Task instructions
Show only those lines of the entries where the string "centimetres" is found.

Data section

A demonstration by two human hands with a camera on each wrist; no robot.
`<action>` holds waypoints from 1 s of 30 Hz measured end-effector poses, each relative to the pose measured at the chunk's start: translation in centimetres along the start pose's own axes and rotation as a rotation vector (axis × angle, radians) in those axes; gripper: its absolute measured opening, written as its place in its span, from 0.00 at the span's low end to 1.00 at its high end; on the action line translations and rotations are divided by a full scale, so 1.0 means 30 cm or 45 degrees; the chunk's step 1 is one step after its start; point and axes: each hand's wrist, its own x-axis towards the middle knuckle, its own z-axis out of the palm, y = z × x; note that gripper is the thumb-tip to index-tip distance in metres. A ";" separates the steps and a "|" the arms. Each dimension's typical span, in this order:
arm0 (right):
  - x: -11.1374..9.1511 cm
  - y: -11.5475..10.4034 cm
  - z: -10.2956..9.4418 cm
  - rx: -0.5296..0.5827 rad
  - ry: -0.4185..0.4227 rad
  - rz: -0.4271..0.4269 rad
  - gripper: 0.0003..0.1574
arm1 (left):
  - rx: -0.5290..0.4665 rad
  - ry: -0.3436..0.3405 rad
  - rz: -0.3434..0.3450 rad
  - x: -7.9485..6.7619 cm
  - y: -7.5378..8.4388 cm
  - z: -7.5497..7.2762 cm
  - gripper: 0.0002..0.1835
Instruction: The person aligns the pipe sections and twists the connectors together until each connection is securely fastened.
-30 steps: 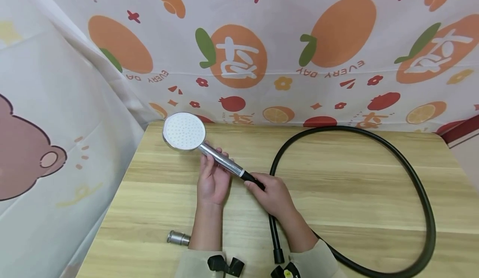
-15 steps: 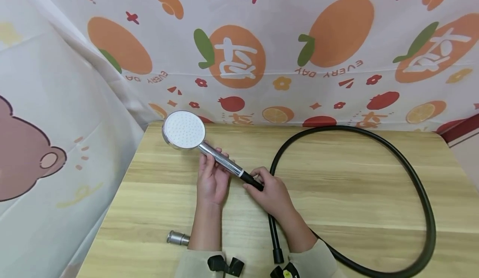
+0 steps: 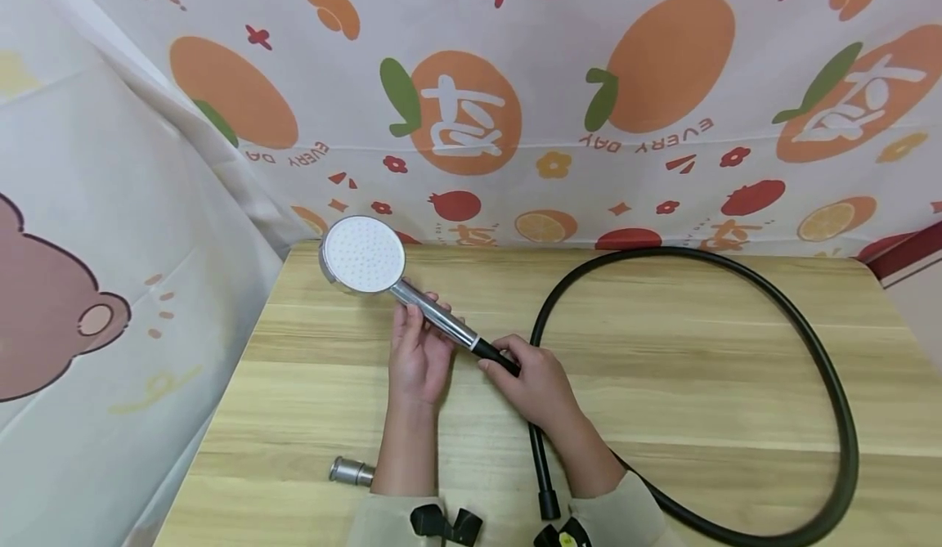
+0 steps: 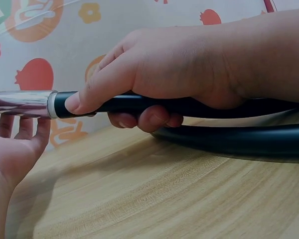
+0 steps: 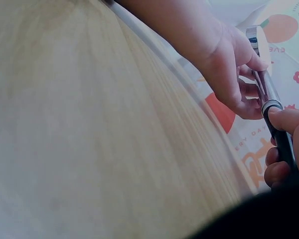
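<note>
- Fingers of the right hand (image 3: 543, 383), arched a little higher half a second ago, now sit lower around the black hose (image 3: 848, 449); all else looks nearly unmoved.
- Nearest, below both hands, are pale sleeves (image 3: 393, 524) with black straps (image 3: 465, 524) at the cuffs.
- Just left of the left forearm, a short silver fitting (image 3: 349, 471) lies on its side, partly hidden by the arm.
- Below the right hand, close to its cuff, is the hose's loose end (image 3: 548, 504).
- Right hand: thumb and fingers grip the hose's other end, where it meets a white ring (image 4: 52, 104) on the shower head (image 3: 364, 254).
- Left hand (image 3: 421, 359): palm up, it holds the metal handle (image 3: 445, 320) between thumb and fingers.
- Above and left of the left hand, the shower head's round white face looks up; both hands hold it above the wooden table (image 3: 294, 367).
- To the right of the right hand, the hose makes a wide loop.
- Farthest, beyond both hands, hangs white cloth (image 3: 559, 81) printed with fruit.
</note>
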 end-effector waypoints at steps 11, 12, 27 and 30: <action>0.001 0.007 0.003 0.003 0.013 -0.041 0.12 | 0.034 0.003 -0.010 -0.005 -0.001 0.006 0.26; 0.001 0.009 0.003 0.003 0.012 -0.039 0.12 | 0.026 0.000 -0.014 -0.006 -0.001 0.005 0.26; 0.000 0.011 0.006 0.035 0.022 -0.017 0.18 | 0.057 -0.078 -0.027 -0.003 0.002 0.005 0.34; 0.001 0.012 0.008 0.031 0.027 -0.020 0.22 | 0.074 -0.073 -0.039 -0.002 0.000 0.008 0.33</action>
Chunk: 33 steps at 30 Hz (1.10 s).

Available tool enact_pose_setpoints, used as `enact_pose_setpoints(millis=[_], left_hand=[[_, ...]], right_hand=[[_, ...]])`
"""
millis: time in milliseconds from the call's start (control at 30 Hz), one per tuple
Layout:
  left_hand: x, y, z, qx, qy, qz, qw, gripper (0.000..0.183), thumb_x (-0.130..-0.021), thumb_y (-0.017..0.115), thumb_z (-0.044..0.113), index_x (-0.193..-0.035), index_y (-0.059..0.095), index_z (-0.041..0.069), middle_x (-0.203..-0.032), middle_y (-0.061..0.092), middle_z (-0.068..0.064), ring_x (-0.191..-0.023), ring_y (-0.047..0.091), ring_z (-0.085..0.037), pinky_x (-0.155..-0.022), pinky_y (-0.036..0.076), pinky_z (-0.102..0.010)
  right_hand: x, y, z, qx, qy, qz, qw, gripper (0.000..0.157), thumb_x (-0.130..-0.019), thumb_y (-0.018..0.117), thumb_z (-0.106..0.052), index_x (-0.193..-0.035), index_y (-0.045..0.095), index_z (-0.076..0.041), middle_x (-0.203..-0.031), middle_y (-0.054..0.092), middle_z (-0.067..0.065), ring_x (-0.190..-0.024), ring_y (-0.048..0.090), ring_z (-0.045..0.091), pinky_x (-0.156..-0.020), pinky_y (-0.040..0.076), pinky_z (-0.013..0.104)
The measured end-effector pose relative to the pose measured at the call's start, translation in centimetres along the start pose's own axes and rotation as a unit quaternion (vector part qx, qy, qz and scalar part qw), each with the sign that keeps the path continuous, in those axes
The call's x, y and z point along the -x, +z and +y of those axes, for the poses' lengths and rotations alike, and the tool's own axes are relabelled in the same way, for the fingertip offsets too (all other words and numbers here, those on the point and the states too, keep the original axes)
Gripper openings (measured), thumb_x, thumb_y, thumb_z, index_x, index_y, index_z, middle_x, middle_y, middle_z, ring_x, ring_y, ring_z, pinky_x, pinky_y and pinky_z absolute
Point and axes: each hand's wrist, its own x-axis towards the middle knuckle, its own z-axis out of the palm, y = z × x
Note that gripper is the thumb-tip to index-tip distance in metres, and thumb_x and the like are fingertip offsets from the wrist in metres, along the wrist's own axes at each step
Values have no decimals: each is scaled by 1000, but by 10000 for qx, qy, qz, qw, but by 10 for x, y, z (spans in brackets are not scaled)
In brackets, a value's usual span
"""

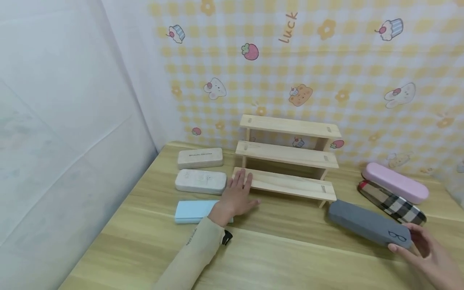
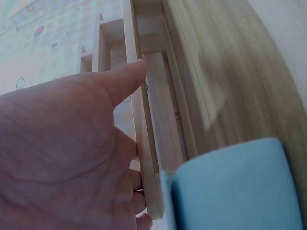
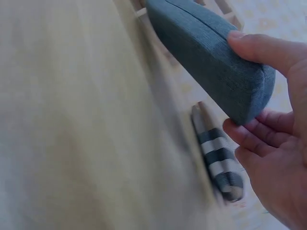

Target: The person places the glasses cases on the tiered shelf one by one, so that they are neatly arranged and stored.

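My right hand (image 1: 431, 253) grips the right end of a grey-blue glasses case (image 1: 366, 222), which has a small glasses print. In the right wrist view the thumb lies on the case's upper side and the fingers are below; the case (image 3: 206, 52) is held off the tabletop. Its far end comes near the right corner of a three-step wooden stand (image 1: 290, 183). With fingers extended, my left hand (image 1: 235, 199) touches the left end of the stand's lowest step. A light blue case (image 1: 195, 210) lies beneath the left forearm, partly covered by it.
Left of the stand lie a beige case (image 1: 200, 158) and a whitish case (image 1: 200, 182). To the right are a pink case (image 1: 395, 182) and a plaid case (image 1: 393, 203), side by side. A patterned yellow cloth (image 1: 272, 72) hangs behind the wooden table (image 1: 145, 241).
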Motion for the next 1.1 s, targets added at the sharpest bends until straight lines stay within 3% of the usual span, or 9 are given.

Answer space
`<action>` holds waypoints from 1 s of 30 Hz measured end-effector poses, each relative to the pose measured at the chunk's start: translation in centimetres along the start pose's own axes and rotation as a rotation vector (axis × angle, radians) in those axes; gripper: its absolute measured opening, written as its place in its span, from 0.00 at the span's low end to 1.00 at its high end; on the action line translations and rotations are divided by a full scale, so 1.0 means 30 cm or 45 degrees; the chunk's step 1 is one step after its start; point and axes: each hand's wrist, its own x-axis towards the middle knuckle, its own z-axis out of the palm, y = z × x; note that gripper is the thumb-tip to index-tip distance in metres. A ";" separates the steps and a "|" the arms. Each dimension's typical span, in this order:
The measured end-effector pose relative to the pose measured at the call's start, translation in centimetres along the start pose's own axes and rotation as a unit quaternion (vector part qx, qy, qz and scalar part qw), each with the sign that keeps the path continuous, in those axes

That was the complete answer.